» Exercise
Keep the pictures out while you transcribe the listing below exactly.

» Data block
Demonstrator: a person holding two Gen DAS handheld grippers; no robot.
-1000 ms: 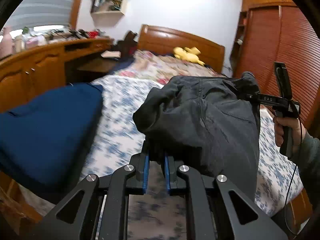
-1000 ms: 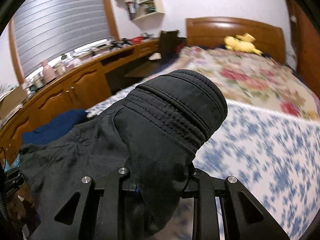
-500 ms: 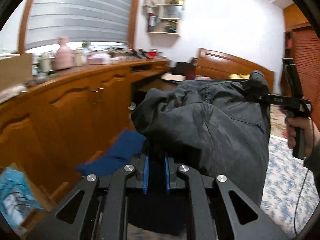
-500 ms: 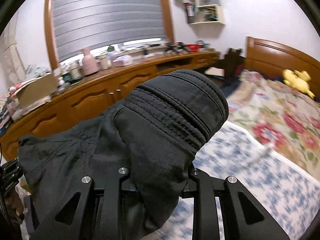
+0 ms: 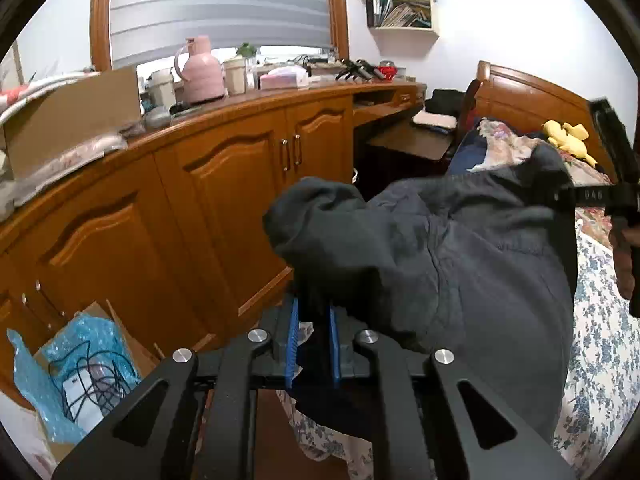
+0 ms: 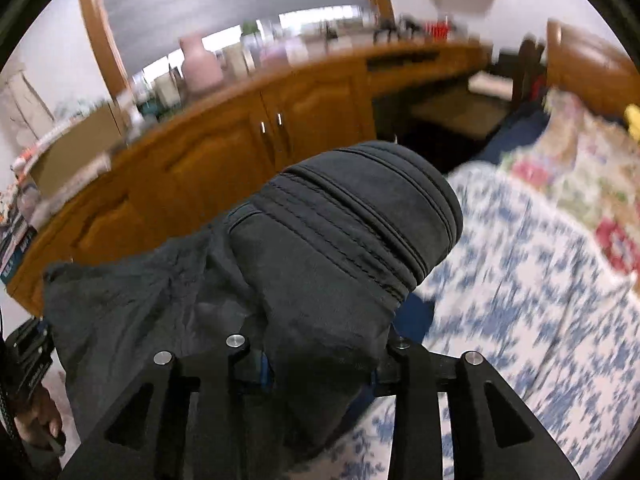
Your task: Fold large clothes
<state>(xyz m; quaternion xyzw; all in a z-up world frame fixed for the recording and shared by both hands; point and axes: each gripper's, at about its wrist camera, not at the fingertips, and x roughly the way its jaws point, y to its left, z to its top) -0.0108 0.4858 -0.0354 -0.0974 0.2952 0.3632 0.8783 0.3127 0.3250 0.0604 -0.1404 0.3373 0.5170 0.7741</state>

» Answer
Demonstrator: a person holding two Gen DAS handheld grippers; no robot.
-1000 ms: 
-1000 ms: 
-500 ms: 
-500 ms: 
+0 ms: 
+0 ms: 
Your task: Fold large clothes
<state>(xyz m; quaternion xyzw; all in a z-up world frame fixed for the recording and shared by both hands; point and axes: each gripper's, at about its wrist camera, not at the fingertips, and x roughly the way its jaws point, y to its left, z to its top) -0.0108 0.4858 -0.0354 -0.0974 0.2952 0.3632 0.8783 0.3127 0.3250 0.0604 -0.1404 0.3373 0.5170 0.7741</state>

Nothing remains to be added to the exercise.